Action item = Find the lines holding the string "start" in the data, then copy all of them.

============================================================

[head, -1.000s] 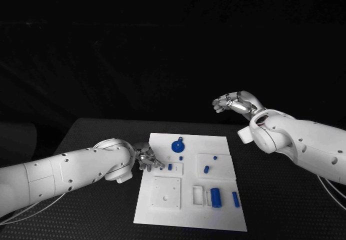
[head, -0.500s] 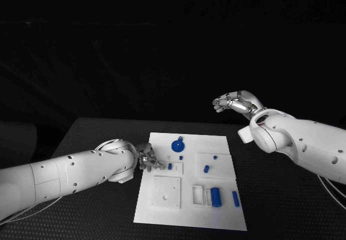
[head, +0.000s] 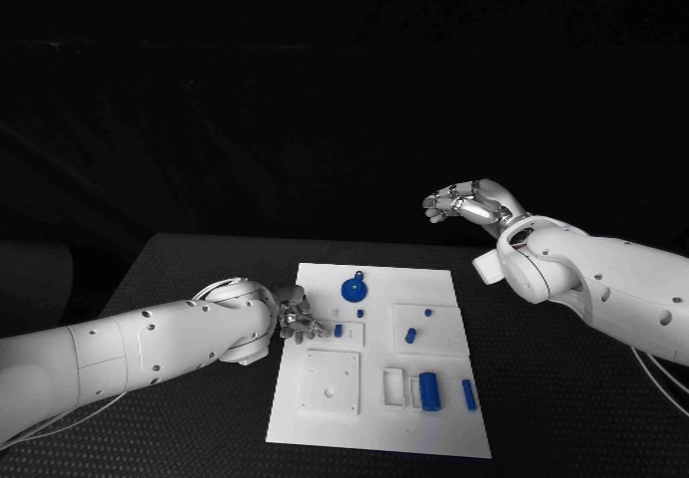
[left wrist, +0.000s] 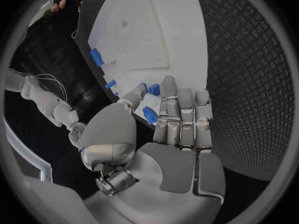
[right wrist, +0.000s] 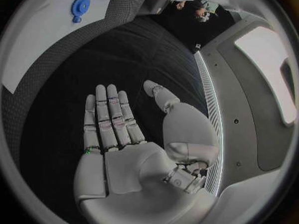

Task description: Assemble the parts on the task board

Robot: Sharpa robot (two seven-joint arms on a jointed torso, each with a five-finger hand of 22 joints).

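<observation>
Partly hidden, our left hand [head: 298, 319] hovers fingers together at the task board [head: 377, 418]; any grip we cannot tell. Right hand [right wrist: 121, 134] spreads flat above the black table [head: 560, 398].

Left arm is stretched in low across the table, wrist bent. Left hand [head: 299, 317] is held with fingers [left wrist: 185, 115] straight and side by side, thumb spread; nothing is seen gripped. Right arm is raised, elbow bent, forearm angled up. Right hand [head: 467, 205] is kept high off the table, palm flat, fingers [right wrist: 109, 115] extended together, thumb splayed, nothing held.
</observation>
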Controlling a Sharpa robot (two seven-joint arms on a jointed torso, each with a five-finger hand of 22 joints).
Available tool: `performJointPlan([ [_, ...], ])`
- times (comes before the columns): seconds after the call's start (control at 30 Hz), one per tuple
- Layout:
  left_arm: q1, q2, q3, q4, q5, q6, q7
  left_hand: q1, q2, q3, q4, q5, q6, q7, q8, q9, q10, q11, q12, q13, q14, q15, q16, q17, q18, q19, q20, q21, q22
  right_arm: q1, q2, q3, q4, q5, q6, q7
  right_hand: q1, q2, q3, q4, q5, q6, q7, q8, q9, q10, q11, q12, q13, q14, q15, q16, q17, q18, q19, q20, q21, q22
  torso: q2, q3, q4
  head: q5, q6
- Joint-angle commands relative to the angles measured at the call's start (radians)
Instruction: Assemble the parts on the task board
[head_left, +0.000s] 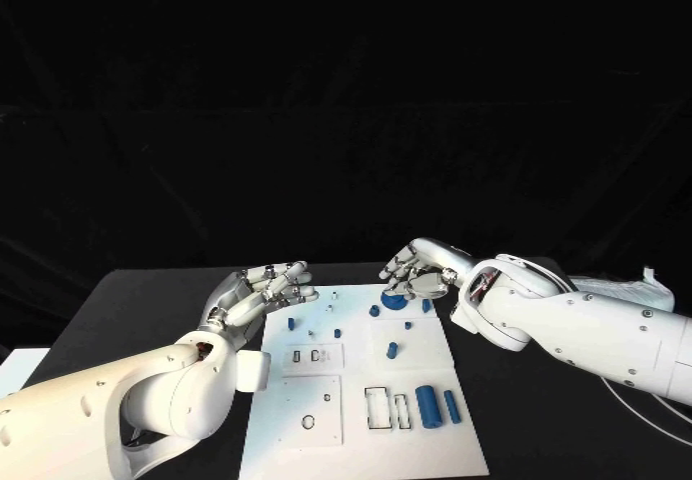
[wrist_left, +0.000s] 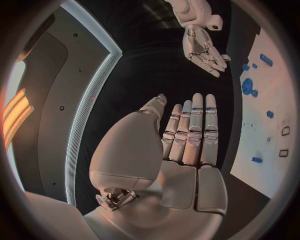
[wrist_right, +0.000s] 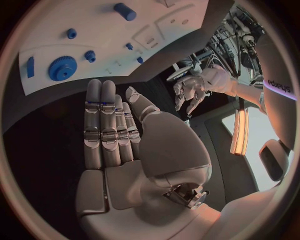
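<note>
- The task board (head_left: 361, 400) is seen as a white plate at the middle of the black table (head_left: 130, 300), running from the table's centre toward 6 o'clock.
- The left hand (head_left: 267, 288) is held over the board's far corner at about 10 o'clock; nothing is held in it, and its fingers (wrist_left: 195, 127) are stretched out side by side, as shown in the left wrist view.
- The right hand (head_left: 418, 272) is held over the board's far edge at about 1 o'clock; it is likewise empty, with fingers (wrist_right: 103, 125) straight and lying alongside each other, the thumb set a little apart.
- A blue gear (head_left: 394, 298) lies on the board just beneath the right hand, with smaller blue pieces (head_left: 375, 311) near it.
- A blue peg (head_left: 392, 350) lies near the board's centre.
- A thick blue cylinder (head_left: 427, 402) and a thinner blue rod (head_left: 450, 404) lie side by side toward 5 o'clock, just beside 2 outlined slots (head_left: 378, 408).
- A white cloth (head_left: 627, 290) is seen at 3 o'clock behind the right arm.
</note>
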Motion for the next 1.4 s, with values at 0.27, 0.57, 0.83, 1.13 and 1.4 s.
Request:
performJointPlan([
  [0.27,0.001,0.004,0.002,0.020,-0.008,0.013,0.009,-0.013,0.000,-0.006,0.000,-0.003,0.000,0.006,-0.010,-0.001,-0.003,0.008,-0.015,-0.001,-0.005,0.010,-0.012,0.000,0.011,0.000,0.007,-0.012,-0.006,0.030,0.019,0.001,-0.001,-0.347,0.127,-0.154,-0.024,-0.031,0.043,0.021,-0.022,0.013,-0.011,-0.008,0.000,-0.009,-0.012,-0.004,0.000,0.054,-0.021,0.175,0.120,0.003,0.051,-0.021,0.114,0.065,0.055,-0.0032,0.0243,-0.024,0.011],
  [0.57,0.001,-0.007,0.003,0.038,-0.010,0.008,0.003,-0.016,-0.002,-0.010,0.000,-0.004,-0.001,0.008,-0.014,-0.001,-0.004,0.009,-0.019,-0.001,-0.007,0.011,-0.017,0.000,0.011,-0.001,0.008,-0.015,-0.008,0.035,0.039,0.001,0.002,-0.406,0.160,-0.168,-0.039,-0.072,0.112,0.066,-0.034,-0.003,-0.013,-0.007,0.001,-0.046,-0.009,-0.003,0.000,0.042,-0.018,0.416,0.266,-0.013,0.084,-0.026,0.328,0.262,0.079,0.0003,0.0343,-0.026,0.013],
  [0.83,0.001,-0.017,0.005,0.049,-0.011,0.008,-0.002,-0.018,-0.003,-0.012,-0.001,-0.004,-0.003,0.010,-0.018,-0.001,-0.007,0.011,-0.023,-0.001,-0.009,0.013,-0.021,0.000,0.011,-0.003,0.010,-0.018,-0.011,0.036,0.046,0.001,-0.002,-0.432,0.183,-0.177,-0.035,-0.106,0.167,0.108,-0.035,-0.003,-0.014,-0.007,0.003,-0.048,-0.007,-0.003,0.001,0.045,-0.017,0.674,0.507,-0.052,0.124,-0.022,0.604,0.591,0.093,0.0007,0.0400,-0.030,0.012],
  [1.13,0.002,-0.021,0.007,0.051,-0.011,0.007,-0.006,-0.019,-0.003,-0.014,-0.002,-0.004,-0.005,0.011,-0.021,-0.001,-0.009,0.012,-0.025,-0.001,-0.011,0.014,-0.024,0.000,0.011,-0.004,0.011,-0.020,-0.013,0.036,0.056,0.001,-0.015,-0.446,0.195,-0.180,-0.029,-0.122,0.191,0.132,-0.037,-0.004,-0.013,-0.007,0.003,-0.057,-0.004,-0.004,0.000,0.034,-0.013,0.766,0.590,-0.060,0.118,-0.017,0.677,0.672,0.102,0.0009,0.0426,-0.031,0.014],
  [1.4,0.002,-0.024,0.009,0.053,-0.011,0.009,-0.010,-0.020,-0.004,-0.015,-0.003,-0.004,-0.007,0.013,-0.024,-0.001,-0.012,0.014,-0.027,-0.001,-0.012,0.015,-0.026,0.000,0.011,-0.005,0.012,-0.022,-0.014,0.036,0.068,0.001,-0.030,-0.452,0.204,-0.182,-0.029,-0.129,0.199,0.147,-0.040,-0.004,-0.012,-0.007,0.003,-0.058,-0.004,-0.004,0.000,0.038,-0.013,0.828,0.654,-0.067,0.126,-0.016,0.722,0.728,0.107,-0.0004,0.0474,-0.034,0.013],
])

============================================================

Output of the exercise =
- times (comes before the columns): seconds after the call's start (control at 30 Hz), one per tuple
- Joint-angle commands relative to the angles measured at the call's start (radians)

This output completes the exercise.